The problem I'm facing is finding/checking items in a list with O(1) complexity. 我面临的问题是在O(1)复杂度的列表中查找/检查项目。 The following has a complexity of O(n): 以下具有O(n)的复杂性:

'foo' in list_bar

This has a complexity of O(n) because you are using the in keyword on a list . 这具有O(n)的复杂性,因为您in list中使用了in关键字。 (Refer to Python Time Complexity ) (参考Python时间复杂度

However, if you use the in keyword on a set , it has a complexity of O(1). 但是,如果in set上使用in关键字,则其复杂度为O(1)。

The reason why I need to figure out O(1) complexity for a list, and not a set, is largely due to the need to account for duplicate items within the list. 我需要弄清楚列表的O(1)复杂性而不是集合的原因主要是由于需要考虑列表中的重复项目。 Sets do not allow for duplicates. 集不允许重复。 A decent example would be : 一个很好的例子是:

chars_available = ['h', 'e', 'l', 'o', 'o', 'z']
chars_needed = ['h', 'e', 'l', 'l', 'o']

def foo(chars_available, chars_needed):
    cpy_needed = list(chars_needed)
    for char in cpy_needed:
        if char in chars_available:
            chars_available.remove(char)
            chars_needed.remove(char)
        if not chars_needed: return True  # if chars_needed == []
    return False

foo(chars_available, chars_needed)

The example is not the focus here, so please try not to get sidetracked by it. 这个例子不是重点,所以请尽量不要偏离它。 The focus is still trying to get O(1) complexity for finding items in a list. 重点仍然是试图在列表中查找项目时获得O(1)复杂性。 How would I accomplish that pythonically? 我怎么能蟒蛇化?
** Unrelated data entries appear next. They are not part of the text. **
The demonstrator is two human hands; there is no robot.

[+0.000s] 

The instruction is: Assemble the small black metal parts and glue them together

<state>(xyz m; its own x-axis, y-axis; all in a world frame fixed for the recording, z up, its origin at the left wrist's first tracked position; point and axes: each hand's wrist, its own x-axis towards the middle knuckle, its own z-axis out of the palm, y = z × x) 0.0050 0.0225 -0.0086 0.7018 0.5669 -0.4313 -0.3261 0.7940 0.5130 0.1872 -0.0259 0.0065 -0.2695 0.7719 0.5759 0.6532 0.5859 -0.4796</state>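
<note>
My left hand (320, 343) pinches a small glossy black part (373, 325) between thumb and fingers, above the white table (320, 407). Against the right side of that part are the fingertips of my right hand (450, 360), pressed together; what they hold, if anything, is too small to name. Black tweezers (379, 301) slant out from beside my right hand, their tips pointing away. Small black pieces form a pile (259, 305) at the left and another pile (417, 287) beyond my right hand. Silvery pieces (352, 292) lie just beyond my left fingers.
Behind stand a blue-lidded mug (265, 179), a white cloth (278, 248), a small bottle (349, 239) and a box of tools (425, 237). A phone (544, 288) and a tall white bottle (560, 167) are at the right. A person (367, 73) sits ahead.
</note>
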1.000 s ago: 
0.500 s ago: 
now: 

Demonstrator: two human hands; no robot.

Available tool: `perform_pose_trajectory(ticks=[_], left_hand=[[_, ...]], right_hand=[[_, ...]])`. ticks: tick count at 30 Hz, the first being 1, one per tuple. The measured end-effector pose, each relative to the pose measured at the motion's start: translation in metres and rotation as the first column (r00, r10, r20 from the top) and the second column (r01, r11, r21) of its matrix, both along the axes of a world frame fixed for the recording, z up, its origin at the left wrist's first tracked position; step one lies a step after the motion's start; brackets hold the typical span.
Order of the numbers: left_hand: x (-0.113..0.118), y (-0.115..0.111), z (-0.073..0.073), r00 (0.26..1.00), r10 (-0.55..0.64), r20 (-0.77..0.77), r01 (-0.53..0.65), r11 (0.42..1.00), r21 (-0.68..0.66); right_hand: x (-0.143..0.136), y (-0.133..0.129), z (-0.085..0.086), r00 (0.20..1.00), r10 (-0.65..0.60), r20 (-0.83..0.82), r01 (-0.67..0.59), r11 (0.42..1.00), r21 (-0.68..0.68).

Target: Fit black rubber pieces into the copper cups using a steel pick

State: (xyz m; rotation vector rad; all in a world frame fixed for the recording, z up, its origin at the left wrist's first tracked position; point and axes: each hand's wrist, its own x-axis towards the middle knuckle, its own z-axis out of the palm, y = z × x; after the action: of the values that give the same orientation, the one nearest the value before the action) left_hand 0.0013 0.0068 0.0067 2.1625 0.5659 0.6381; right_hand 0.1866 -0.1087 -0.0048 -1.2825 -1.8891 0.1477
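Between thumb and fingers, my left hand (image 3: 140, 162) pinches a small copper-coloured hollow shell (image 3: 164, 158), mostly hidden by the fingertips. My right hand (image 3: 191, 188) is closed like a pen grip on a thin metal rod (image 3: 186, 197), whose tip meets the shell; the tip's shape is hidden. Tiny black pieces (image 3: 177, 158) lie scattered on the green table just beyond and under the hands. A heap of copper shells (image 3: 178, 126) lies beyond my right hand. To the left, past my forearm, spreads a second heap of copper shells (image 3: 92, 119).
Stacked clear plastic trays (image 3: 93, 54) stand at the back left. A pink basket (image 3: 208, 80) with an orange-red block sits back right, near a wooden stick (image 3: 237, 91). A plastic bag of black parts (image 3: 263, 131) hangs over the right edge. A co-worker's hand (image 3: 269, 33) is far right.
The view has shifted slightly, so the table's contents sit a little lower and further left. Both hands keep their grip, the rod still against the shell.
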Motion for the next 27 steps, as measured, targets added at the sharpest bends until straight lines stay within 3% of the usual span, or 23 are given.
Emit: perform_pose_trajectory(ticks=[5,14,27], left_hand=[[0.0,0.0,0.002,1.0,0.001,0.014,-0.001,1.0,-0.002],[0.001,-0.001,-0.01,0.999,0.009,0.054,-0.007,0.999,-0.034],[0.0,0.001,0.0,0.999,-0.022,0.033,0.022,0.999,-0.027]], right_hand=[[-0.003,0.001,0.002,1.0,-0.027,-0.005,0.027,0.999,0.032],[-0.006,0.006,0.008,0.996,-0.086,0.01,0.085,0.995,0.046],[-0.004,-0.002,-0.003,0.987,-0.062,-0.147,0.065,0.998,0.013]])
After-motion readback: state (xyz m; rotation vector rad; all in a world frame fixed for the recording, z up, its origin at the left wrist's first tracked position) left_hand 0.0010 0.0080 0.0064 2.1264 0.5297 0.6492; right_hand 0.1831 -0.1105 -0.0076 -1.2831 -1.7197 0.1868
(As extra credit, if you did want to show a better way of performing that operation in Python, pseudocode, or another language, I'd be happy to read it). (作为额外的功劳,如果您确实希望以Python,伪代码或其他语言显示更好的方式来执行该操作,我将很乐意阅读它)。

Thank you! 谢谢!

Edit: 编辑:

In response to Ami Tavory's answer, I learned you can't make lists faster than O(n), but the suggestion for collections.Counter() helped solve the application I was working on. 为了回应Ami Tavory的回答,我了解到你不能比O(n)更快地创建列表,但对collections.Counter()的建议帮助解决了我正在处理的应用程序。 I'm uploading my faster solution for Stack Overflow, the performance was phenomenal! 我正在为Stack Overflow上传我更快的解决方案,性能非常出色! If I'm not mistaken (correct me if I'm wrong), it should be O(1) since it involves only hashable values and no loop iteration. 如果我没有弄错(如果我错了,请纠正我),它应该是O(1),因为它只涉及可散列值而没有循环迭代。

from collections import Counter
chars_available = ['h', 'e', 'l', 'o', 'o', 'z']
chars_needed = ['h', 'e', 'l', 'l', 'o']

def foo(chars_available, chars_needed):
    counter_available = Counter(chars_available)
    counter_needed = Counter(chars_needed)
    out = counter_needed - counter_available
    if not list(out.elements()): return True
    else: return False

foo(chars_available, chars_needed)

Very fast, very pythonic! 非常快,非常pythonic! Thanks! 谢谢!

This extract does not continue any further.